Estes processos aumentam a estabilidade dos mRNAs e auxiliam na
exportação do núcleo para o citoplasma e são também utilizados mais
tarde na síntese protéica como indicador de que a mensagem esta pronta
para a tradução.
• Genes de eucariotos são interrompidos pelas sequências não-
codificantes chamadas de íntrons.
• Os fragmentos dispersos das sequências codificantes, chamados
éxons, são normalmente mais curtos que os íntrons.
• Tanto íntrons quanto éxons são incluídos no transcrito primário.
• Durante a formação da sequência-líder e poliadenilação, mas antes
que o mRNA saia do núcleo, todas as sequências dos íntrons são
removidas e os éxons ligados uns aos outros. Quando esta etapa
chamada de splicing de RNA, é completada, o RNA é uma molécula de
mRNA funcional que agora sai do núcleo e é traduzido em proteína.
• Cada íntron contém algumas pequenas sequências de nucleotídeos
que atuam como sinais para a sua remoção.
Os íntrons são removidos do RNA por enzimas que são um complexo
de proteína e pequenos RNAs nucleares (snRNAs) que juntos formam
pequenas partículas ribonucleoproteicas nucleares (snRNPs).
• Os transcritos de diversos genes eucarióticos podem ser processados por
splicing sob diferentes formas, cada uma delas levando à produção de um
proteína distinta. Este tipo de splicing alternativo permite, portanto, que
diferentes proteínas sejam produzidas de um mesmo gene.
Ex: O gene da α-tropomiosina pode sofrer splicing de diferentes maneiras.

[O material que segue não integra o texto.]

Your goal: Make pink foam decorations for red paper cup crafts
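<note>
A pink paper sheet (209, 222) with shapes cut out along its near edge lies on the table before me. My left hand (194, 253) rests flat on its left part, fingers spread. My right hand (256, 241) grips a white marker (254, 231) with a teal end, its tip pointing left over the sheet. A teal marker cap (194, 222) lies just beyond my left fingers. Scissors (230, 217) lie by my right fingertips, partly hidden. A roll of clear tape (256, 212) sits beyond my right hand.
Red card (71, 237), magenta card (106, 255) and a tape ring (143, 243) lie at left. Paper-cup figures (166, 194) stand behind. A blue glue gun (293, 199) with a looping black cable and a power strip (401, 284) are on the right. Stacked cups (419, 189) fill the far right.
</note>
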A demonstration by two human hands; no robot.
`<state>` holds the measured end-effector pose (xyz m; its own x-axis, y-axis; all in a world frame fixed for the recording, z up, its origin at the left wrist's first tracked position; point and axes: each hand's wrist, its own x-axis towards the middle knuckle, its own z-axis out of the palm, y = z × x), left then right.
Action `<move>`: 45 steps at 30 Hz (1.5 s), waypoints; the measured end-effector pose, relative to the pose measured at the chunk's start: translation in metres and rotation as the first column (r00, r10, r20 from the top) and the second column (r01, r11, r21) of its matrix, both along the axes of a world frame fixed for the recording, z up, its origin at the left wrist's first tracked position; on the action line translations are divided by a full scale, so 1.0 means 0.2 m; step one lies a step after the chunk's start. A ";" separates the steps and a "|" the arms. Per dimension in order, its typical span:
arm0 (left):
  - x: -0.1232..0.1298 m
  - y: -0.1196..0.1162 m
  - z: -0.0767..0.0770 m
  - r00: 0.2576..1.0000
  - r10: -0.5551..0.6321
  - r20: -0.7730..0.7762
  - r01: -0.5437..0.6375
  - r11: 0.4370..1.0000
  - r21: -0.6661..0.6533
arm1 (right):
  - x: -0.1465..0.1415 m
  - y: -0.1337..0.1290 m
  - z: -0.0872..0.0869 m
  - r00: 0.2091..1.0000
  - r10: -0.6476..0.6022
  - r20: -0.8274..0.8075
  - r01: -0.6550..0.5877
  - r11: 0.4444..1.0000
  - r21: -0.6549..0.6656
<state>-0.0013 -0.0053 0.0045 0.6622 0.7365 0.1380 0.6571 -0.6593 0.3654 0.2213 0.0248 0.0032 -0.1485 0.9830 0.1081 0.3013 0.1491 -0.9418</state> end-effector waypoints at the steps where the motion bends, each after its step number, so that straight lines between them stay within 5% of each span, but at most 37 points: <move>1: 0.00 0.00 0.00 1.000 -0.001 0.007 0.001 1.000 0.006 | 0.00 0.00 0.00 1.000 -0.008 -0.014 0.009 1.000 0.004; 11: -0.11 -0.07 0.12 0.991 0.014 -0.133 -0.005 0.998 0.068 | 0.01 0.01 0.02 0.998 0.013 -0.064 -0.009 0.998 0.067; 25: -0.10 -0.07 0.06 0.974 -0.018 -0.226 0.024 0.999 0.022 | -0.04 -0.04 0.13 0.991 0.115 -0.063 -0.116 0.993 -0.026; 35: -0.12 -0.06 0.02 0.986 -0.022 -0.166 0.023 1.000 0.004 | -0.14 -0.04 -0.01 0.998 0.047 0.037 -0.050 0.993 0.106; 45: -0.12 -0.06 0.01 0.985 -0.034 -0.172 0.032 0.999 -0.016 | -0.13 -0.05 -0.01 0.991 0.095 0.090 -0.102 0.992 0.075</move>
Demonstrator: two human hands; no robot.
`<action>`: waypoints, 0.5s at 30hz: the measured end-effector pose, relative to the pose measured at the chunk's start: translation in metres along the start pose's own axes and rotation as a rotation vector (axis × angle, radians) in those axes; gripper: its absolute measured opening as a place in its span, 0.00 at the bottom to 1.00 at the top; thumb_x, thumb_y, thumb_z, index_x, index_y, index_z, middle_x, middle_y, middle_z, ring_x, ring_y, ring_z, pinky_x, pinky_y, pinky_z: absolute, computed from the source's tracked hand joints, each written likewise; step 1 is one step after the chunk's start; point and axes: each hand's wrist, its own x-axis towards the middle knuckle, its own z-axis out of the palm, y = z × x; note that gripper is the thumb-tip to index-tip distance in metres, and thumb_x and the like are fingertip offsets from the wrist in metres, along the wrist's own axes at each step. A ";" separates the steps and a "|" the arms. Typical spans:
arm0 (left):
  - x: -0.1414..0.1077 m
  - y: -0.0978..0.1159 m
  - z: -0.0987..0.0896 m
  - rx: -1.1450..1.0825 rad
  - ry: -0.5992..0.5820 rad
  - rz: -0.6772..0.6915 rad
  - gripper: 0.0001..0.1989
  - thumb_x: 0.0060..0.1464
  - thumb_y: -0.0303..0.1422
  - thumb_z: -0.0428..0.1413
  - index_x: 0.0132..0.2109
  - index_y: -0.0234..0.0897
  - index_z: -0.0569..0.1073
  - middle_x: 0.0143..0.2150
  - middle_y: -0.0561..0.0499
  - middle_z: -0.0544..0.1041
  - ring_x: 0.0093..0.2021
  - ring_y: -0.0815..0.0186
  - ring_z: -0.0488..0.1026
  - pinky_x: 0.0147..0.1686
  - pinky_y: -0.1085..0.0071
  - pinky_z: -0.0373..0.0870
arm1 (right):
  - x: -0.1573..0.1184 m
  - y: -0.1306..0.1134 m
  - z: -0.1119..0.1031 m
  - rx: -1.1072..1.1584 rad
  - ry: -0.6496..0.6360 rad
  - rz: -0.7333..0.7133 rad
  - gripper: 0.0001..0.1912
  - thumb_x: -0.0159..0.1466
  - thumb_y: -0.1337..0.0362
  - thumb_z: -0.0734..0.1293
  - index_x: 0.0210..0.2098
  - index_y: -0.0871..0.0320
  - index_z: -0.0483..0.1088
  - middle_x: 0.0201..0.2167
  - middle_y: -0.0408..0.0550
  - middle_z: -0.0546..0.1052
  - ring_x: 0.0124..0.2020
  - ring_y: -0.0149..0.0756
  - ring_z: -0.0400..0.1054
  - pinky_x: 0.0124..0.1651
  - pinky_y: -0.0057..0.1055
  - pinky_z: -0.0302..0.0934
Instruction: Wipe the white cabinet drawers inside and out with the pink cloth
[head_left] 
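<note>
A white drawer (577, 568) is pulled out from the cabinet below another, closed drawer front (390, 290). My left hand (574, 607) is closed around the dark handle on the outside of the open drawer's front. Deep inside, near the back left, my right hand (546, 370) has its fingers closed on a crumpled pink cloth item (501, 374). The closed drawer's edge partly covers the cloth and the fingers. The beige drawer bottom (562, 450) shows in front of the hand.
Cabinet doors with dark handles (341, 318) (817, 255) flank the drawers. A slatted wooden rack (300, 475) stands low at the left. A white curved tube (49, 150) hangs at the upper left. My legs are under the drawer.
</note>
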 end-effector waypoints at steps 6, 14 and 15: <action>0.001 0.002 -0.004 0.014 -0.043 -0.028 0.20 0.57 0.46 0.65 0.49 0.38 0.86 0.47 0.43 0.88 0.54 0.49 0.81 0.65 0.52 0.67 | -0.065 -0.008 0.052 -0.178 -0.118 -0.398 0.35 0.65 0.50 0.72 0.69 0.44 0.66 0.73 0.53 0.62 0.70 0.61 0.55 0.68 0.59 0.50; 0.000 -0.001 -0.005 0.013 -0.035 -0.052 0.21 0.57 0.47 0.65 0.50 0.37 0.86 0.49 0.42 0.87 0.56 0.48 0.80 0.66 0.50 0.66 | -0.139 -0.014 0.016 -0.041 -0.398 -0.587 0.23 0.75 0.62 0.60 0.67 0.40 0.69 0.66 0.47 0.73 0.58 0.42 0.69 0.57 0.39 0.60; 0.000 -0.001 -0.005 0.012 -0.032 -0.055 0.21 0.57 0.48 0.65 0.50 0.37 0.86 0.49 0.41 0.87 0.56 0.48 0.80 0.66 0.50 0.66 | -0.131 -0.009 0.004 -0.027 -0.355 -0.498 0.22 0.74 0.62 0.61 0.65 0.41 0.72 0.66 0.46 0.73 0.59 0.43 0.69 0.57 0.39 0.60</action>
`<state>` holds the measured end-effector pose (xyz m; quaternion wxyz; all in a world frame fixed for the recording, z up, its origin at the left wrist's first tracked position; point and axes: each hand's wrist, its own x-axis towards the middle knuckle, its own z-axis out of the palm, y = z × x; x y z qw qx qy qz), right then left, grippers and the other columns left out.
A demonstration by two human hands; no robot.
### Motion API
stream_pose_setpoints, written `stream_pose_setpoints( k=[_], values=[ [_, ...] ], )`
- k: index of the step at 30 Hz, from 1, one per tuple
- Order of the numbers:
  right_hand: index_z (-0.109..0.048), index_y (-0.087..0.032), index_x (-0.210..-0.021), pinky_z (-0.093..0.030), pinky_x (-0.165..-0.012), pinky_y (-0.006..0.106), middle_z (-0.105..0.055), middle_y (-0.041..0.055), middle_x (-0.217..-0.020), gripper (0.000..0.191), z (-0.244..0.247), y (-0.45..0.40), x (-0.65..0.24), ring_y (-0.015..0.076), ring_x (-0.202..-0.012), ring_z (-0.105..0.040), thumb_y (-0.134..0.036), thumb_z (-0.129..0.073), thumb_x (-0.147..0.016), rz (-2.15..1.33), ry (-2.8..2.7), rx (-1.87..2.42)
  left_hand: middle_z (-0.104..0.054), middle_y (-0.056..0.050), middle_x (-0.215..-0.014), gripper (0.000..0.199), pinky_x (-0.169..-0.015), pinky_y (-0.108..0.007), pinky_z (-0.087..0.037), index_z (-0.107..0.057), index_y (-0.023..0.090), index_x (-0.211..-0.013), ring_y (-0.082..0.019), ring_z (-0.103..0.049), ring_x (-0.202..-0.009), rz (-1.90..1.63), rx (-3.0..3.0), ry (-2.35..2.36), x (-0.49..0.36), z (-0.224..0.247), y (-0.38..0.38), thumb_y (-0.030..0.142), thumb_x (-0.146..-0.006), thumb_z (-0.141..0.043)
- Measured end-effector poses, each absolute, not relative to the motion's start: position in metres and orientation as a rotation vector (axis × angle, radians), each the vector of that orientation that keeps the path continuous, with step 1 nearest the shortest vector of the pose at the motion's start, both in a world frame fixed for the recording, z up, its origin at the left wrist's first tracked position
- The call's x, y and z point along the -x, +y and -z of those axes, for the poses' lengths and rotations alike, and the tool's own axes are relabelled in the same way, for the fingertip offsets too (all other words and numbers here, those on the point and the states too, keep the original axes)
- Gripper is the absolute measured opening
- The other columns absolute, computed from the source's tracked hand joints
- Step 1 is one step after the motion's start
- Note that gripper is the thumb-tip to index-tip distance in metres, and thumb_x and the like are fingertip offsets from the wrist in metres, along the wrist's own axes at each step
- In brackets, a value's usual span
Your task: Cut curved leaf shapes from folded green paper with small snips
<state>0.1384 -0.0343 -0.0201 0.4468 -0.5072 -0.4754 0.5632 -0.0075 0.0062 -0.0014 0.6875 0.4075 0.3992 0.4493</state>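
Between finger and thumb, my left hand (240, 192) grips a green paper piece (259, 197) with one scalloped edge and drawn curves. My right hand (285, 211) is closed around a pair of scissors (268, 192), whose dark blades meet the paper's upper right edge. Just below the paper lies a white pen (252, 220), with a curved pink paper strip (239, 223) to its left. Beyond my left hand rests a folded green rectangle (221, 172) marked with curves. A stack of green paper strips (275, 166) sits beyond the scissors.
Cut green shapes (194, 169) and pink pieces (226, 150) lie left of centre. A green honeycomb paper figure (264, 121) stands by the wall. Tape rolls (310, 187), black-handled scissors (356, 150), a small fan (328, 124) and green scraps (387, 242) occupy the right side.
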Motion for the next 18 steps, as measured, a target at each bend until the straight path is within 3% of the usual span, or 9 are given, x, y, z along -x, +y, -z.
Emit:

• Um conjunto especial de proteínas de ligação ao RNA sinaliza que o
mRNA maduro está pronto para ser exportado para o citoplasma. O quepe
e a cauda poli-A estão marcadas por proteínas que reconhecem essas
modificações. Um grupo de proteínas denominadas complexo de junção do
éxon (EJC) é depositado sobre o mRNA após o RNA ter sofrido splicing
adequadamente. Quando o mRNA é considerado pronto para a exportação
um receptor de transporte nuclear se associa a ele guiando-o através do
poro nuclear. Uma vez no citosol, o mRNA pode perder algumas protéinas
anteriormente ligadas e adquirir outras.
• As duas micrografias eletrônicas mostram o núcleo de dois tipos celulares
diferentes A e B. Na duas micrografias eletrônicas é possível detectar regiões de
cromatina de duas densidades diferentes; uma região fortemente contrastada que
corresponde a heterocromatina e uma região mais clara que corresponde a
cromatina menos compactada (eucromatina). A cromatina no núcleo (A) está, em
maioria, na forma condensada, uma heterocromatina transcricionalmente inatva, ao
passo que a maioria da cromatina do núcleo B está descompactada e, portanto,
potencialmente ativa para transcrição.